The modern twist sees the addition of butter and parmesan to make the sauce more appetizing.

Paerà is perfect to accompany boiled meat , perhaps alongside homemade mustard.


Ossobuco for a classic combination


Lombardy is among the Italian regions that best supports the idea that bone with marrow is a complete and versatile dish.

If Milan prefers to accompany ossobuco with Milanese risotto, the rest of Lombardy also appreciates stewed cooking accompanied by spinach with butter or the more classic polenta.

The dish is perfect for autumn Sundays when the cold starts to become biting and you choose to put a warming dish on the table.

The additional idea? Prepare multiple side dishes to create different combinations capable of making the whole family happy: polenta, spinach and roast potatoes.


Ossobuco for a combination you don't expect


Romagna chooses to use the bone with marrow for a typical dish born from simple and traditional cuisine: Passatelli .

The first course is the result of a simple dough created with ingredients capable of giving a particular and sparkling taste.

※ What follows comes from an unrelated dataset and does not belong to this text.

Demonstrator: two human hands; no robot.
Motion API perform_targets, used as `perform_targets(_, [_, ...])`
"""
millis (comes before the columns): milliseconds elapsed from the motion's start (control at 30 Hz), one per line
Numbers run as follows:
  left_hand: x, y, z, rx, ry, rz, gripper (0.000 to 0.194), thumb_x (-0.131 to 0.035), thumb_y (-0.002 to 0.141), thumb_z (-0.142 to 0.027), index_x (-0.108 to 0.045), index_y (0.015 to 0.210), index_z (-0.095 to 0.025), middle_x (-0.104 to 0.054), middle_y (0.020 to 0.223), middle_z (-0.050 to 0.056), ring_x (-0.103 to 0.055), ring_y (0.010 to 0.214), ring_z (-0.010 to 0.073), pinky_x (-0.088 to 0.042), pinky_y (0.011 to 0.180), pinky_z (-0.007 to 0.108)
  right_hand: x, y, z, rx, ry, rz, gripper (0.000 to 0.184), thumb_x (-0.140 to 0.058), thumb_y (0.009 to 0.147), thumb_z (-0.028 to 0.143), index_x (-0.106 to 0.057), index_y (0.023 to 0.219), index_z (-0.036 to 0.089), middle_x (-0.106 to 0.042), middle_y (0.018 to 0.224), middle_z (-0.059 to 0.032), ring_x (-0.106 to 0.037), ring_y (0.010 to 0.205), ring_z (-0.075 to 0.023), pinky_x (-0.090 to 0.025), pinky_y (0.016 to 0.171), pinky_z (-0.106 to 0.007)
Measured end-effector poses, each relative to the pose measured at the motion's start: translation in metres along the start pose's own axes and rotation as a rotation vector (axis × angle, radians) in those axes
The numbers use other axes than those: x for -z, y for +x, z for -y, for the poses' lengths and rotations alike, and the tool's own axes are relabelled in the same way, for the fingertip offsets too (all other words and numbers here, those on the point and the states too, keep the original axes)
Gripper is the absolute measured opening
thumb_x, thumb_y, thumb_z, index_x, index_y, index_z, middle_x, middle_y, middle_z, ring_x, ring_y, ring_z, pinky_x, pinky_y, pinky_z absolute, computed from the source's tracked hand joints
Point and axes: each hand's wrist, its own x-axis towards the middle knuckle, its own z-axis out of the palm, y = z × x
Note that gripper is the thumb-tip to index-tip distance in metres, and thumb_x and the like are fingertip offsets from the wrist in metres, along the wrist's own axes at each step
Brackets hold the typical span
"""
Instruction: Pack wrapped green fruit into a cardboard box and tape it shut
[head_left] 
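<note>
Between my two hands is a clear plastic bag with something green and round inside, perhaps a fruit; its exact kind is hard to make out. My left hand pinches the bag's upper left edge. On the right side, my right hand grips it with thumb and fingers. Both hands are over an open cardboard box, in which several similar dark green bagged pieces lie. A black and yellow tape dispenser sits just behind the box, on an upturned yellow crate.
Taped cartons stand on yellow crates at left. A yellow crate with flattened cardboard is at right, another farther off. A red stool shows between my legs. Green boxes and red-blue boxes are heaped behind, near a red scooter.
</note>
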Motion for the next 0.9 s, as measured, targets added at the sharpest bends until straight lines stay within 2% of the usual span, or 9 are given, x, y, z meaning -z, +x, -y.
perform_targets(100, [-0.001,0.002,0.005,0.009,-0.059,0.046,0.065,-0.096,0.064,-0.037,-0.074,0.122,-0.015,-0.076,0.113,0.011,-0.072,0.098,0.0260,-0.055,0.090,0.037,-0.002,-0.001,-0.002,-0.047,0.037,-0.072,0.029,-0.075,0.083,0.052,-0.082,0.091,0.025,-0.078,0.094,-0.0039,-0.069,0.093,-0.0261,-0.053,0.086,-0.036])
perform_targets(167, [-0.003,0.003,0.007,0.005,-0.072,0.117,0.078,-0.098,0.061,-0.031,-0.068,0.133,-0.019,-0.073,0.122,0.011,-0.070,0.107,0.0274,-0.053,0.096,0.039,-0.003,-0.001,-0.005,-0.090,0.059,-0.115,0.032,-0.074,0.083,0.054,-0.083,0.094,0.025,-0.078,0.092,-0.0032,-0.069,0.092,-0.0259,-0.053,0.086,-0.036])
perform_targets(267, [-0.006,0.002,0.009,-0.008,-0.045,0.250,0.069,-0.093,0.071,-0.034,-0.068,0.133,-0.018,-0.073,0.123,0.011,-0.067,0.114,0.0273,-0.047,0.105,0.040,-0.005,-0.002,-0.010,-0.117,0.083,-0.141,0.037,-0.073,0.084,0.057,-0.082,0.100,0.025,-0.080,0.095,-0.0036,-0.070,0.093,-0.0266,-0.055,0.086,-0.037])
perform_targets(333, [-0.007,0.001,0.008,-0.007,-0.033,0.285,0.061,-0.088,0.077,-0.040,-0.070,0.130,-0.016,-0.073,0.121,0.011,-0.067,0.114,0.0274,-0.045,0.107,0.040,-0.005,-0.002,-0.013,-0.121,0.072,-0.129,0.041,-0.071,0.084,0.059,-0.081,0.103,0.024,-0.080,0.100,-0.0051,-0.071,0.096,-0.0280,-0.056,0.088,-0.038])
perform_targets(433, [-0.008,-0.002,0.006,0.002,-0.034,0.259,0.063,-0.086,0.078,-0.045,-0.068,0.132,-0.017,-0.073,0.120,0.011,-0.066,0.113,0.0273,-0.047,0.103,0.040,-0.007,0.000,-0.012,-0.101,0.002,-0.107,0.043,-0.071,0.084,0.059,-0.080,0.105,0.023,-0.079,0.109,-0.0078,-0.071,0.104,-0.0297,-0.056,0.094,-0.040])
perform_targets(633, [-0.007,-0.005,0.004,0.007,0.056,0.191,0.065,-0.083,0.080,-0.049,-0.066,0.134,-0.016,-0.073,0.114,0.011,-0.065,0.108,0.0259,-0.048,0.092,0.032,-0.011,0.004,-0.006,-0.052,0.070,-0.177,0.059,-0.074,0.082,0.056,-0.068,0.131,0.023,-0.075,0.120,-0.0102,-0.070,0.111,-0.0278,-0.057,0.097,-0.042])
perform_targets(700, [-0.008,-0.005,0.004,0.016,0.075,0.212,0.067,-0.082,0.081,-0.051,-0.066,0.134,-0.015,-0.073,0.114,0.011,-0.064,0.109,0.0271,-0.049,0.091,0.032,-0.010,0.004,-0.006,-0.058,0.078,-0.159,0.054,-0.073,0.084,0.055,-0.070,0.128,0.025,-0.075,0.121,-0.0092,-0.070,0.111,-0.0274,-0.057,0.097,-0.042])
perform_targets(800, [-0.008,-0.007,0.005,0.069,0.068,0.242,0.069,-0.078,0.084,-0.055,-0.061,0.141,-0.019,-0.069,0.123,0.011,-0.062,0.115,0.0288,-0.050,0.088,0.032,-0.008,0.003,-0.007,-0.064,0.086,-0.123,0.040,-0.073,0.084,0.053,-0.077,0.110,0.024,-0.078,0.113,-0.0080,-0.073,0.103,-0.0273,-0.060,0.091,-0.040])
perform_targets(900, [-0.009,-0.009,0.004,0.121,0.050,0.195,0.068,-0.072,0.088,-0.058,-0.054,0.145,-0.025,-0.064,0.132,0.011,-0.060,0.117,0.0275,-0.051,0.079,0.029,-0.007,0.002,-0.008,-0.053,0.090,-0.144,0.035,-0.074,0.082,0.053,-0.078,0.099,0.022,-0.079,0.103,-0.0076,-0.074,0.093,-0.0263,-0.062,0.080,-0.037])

Breadcrumbs, organic lemon zest, eggs, nutmeg and marrow. The last ingredient allows for a stronger and more authentic flavour, after all this is the characteristic that the bone with marrow jealously guards.


Bone with marrow, an easy choice


The recipe you want to bring to the table determines the necessary cut. Bovì comes to the rescue and offers multiple proposals capable of adapting even to extravagant preparations without forgetting the authenticity of the products.

The desire to create a common thread between the ingredients, full respect for animals and the surrounding area are fundamental principles that represent the Mission of Bovì and its affiliated companies.

Choose the Bovì Box to be sure of bringing a controlled and genuine cut of meat to the table.

Choose the bone with marrow product to create imaginative combinations in the kitchen taking inspiration from the recipes proposed.